For Vocus, the move will bolster its existing fibre network which spans 25,000km, connecting Australian capital cities, regional areas and some of the country's most remote regions.
TPG Telecom CEO Iñaki Berroeta says the sale of the assets follows a strategic review of the company’s fibre network infrastructure assets.
“The transaction reflects a smaller asset perimeter compared with the original discussions with Vocus in 2023, resulting in a simpler operating model than was envisaged in the original discussions,” says Berroeta.
“The deal unlocks the value of our fixed infrastructure assets while strengthening our financial position and creating a more focused and streamlined business with significant optionality for the optimisation of our capital structure.”

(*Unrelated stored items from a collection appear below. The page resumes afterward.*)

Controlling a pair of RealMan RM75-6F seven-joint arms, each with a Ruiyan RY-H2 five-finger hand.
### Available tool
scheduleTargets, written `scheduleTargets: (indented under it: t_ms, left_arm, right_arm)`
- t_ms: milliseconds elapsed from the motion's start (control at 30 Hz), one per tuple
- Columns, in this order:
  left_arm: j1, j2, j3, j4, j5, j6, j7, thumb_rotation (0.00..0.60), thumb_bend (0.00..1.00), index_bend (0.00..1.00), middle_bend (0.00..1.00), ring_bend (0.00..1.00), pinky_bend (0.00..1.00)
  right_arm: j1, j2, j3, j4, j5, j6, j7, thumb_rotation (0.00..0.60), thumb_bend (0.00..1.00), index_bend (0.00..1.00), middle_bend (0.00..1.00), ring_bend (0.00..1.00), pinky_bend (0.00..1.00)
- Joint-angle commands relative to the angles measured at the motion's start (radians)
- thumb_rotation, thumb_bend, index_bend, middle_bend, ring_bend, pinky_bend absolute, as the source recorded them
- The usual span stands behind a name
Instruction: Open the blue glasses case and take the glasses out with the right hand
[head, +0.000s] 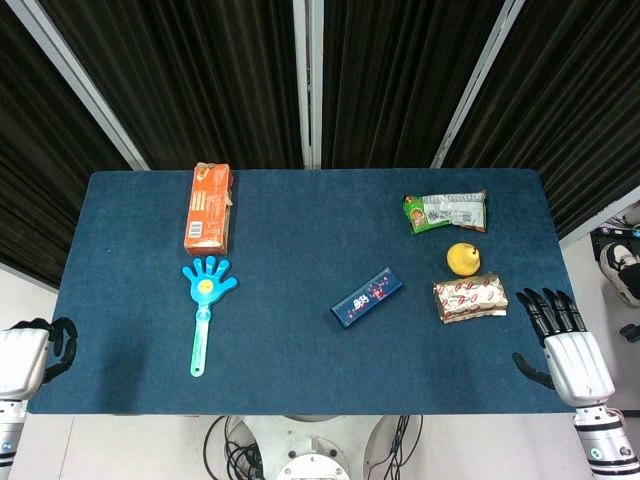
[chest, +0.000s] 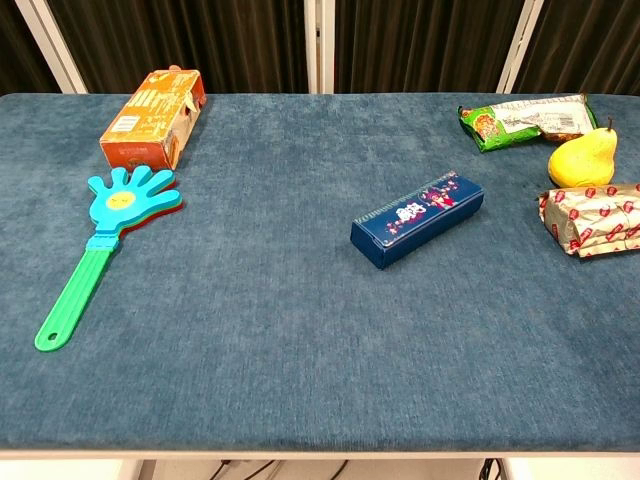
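Where black curtains (head: 200, 80) hang, blue felt table (chest: 300, 330) under closed glasses case (chest: 417, 219).

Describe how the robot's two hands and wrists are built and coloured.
The right hand has black segmented fingers on a glossy white shell over its back, joined to a silver-grey ringed wrist with small coloured marks near the bottom edge. The left hand, cut off by the frame, shows the same white shell and black fingers. No loose cables show on either.

This looks like a robotics lab test bay: a bench (head: 300, 370) covered in blue felt stands before black pleated curtains (head: 230, 80) hung on white metal framing (head: 308, 80), with loose cables (head: 240, 450) on the pale floor below.
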Motion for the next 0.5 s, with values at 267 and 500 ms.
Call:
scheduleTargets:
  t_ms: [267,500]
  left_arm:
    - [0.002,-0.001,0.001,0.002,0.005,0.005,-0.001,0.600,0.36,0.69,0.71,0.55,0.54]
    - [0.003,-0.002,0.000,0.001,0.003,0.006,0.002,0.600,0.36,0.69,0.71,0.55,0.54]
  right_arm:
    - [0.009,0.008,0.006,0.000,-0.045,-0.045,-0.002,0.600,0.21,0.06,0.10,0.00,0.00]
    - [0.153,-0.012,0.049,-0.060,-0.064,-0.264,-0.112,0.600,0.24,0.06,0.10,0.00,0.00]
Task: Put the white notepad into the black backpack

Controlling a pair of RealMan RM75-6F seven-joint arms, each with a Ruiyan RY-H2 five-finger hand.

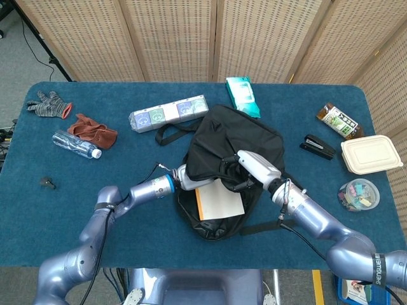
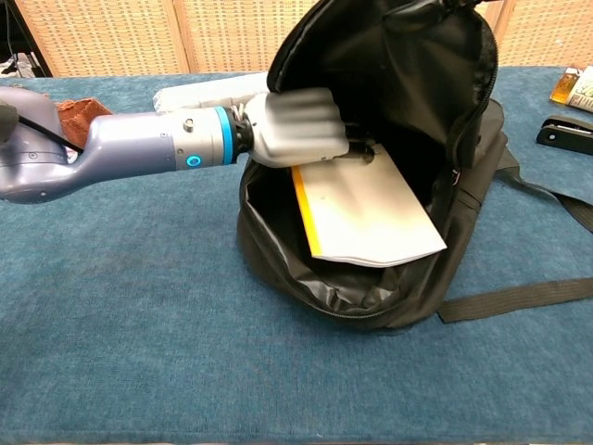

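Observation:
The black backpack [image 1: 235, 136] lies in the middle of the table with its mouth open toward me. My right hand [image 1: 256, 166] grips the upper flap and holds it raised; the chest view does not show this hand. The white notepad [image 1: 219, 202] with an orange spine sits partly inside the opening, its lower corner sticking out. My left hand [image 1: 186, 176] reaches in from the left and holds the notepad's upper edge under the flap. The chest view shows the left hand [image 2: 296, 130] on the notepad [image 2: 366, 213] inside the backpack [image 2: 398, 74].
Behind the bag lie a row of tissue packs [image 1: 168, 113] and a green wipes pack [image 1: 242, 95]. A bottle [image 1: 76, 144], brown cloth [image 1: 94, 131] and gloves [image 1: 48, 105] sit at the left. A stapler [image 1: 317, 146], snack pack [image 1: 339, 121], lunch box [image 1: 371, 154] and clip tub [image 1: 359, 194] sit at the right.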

Berroeta also describes the sale as “a great outcome” for Australia’s large customers for fixed telecommunications services.
“The transaction will create a challenger of scale in the enterprise connectivity sector with strength in international, inter-capital, regional and metropolitan connectivity,” he says.
“It will also extend Vocus’ premium connectivity and collaboration offerings to TPG Telecom’s Enterprise, Government and Wholesale fixed customers.
“We look forward to a long-term partnership with Vocus that will support TPG Telecom’s ambition to be Australia’s best telco.”
The sale will lead to about 560 TPG Telecom staff moving to Vocus once the deal is finalised in the second half of 2025, with the transaction still subject to regulatory approvals.
“We are committed to working as efficiently as possible with Vocus and regulators to bring the transaction to completion and providing the smoothest possible transition for our Enterprise, Government and Wholesale fixed customers,” says Berroeta.
TPG Telecom plans to use the proceeds of the sale for capital management and business investment initiatives, details of which have yet to be finalised.
Under the terms of the deal, TPG is entering a Transmission and Wholesale Fibre Access Agreement (TAWFA) with Vocus where Vocus provides network services to TPG for $130 million per annum. The initial agreement is for a term of 15 years with two 10- year options to extend the arrangement.
TPG says the TAWFA has been designed “to ensure TPG maintains owner economics of the fibre network, meaning pricing is non-volumetric and increased only in relation to indexed and capped inflation and network expansion requiring the deployment of new physical infrastructure”.
TPG notes that the sale of the assets will not impact its current FY24 guidance to deliver EBITDA of between $1.95 billion and $2.025 billion, excluding material one-offs and cash capital expenditure costs.
But using its financial year ending 31 December 2023 as a base, the company says the sale will lead to a $429 million cut in in EBITDA to $1.494 billion and a $334 million decrease in operating free cash flow.